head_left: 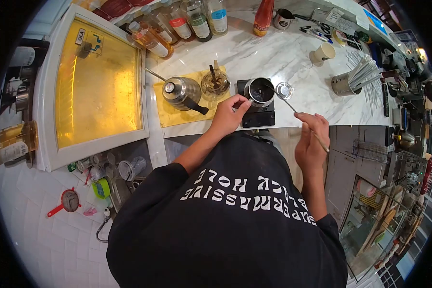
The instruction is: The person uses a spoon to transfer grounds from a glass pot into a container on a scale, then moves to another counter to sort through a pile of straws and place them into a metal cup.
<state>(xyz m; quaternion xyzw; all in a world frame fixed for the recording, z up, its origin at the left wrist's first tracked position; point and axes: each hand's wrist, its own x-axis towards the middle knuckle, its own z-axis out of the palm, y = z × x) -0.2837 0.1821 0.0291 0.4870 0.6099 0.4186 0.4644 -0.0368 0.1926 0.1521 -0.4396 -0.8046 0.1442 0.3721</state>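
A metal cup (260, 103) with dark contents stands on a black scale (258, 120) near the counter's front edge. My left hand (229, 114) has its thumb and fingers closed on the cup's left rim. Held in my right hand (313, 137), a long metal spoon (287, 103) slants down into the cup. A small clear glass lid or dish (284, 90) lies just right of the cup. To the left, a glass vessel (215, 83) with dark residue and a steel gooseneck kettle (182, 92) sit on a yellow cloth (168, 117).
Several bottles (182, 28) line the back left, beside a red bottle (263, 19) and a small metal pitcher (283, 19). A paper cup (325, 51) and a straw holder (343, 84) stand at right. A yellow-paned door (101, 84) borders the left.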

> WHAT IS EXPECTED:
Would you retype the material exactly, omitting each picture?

> RESPONSE BOX:
head_left: 
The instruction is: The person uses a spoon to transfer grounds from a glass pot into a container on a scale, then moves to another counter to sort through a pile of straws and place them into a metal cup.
<state>(xyz m; quaternion xyzw; all in a world frame fixed for the recording, z up, its origin at the left wrist's first tracked position; point and axes: each hand's wrist, its own x-axis towards the middle knuckle, its own z-axis out of the palm, y = z × x) -0.2837 0.1821 0.0291 0.4870 0.6099 0.4186 0.4644 -0.0368 0.1926 0.1521 -0.4396 -0.8046 0.1442 0.3721</state>
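A metal cup (260, 103) with dark contents stands on a black scale (258, 120) near the counter's front edge. My left hand (229, 114) has its thumb and fingers closed on the cup's left rim. Held in my right hand (313, 137), a long metal spoon (287, 103) slants down into the cup. A small clear glass lid or dish (284, 90) lies just right of the cup. To the left, a glass vessel (215, 83) with dark residue and a steel gooseneck kettle (182, 92) sit on a yellow cloth (168, 117).
Several bottles (182, 28) line the back left, beside a red bottle (263, 19) and a small metal pitcher (283, 19). A paper cup (325, 51) and a straw holder (343, 84) stand at right. A yellow-paned door (101, 84) borders the left.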

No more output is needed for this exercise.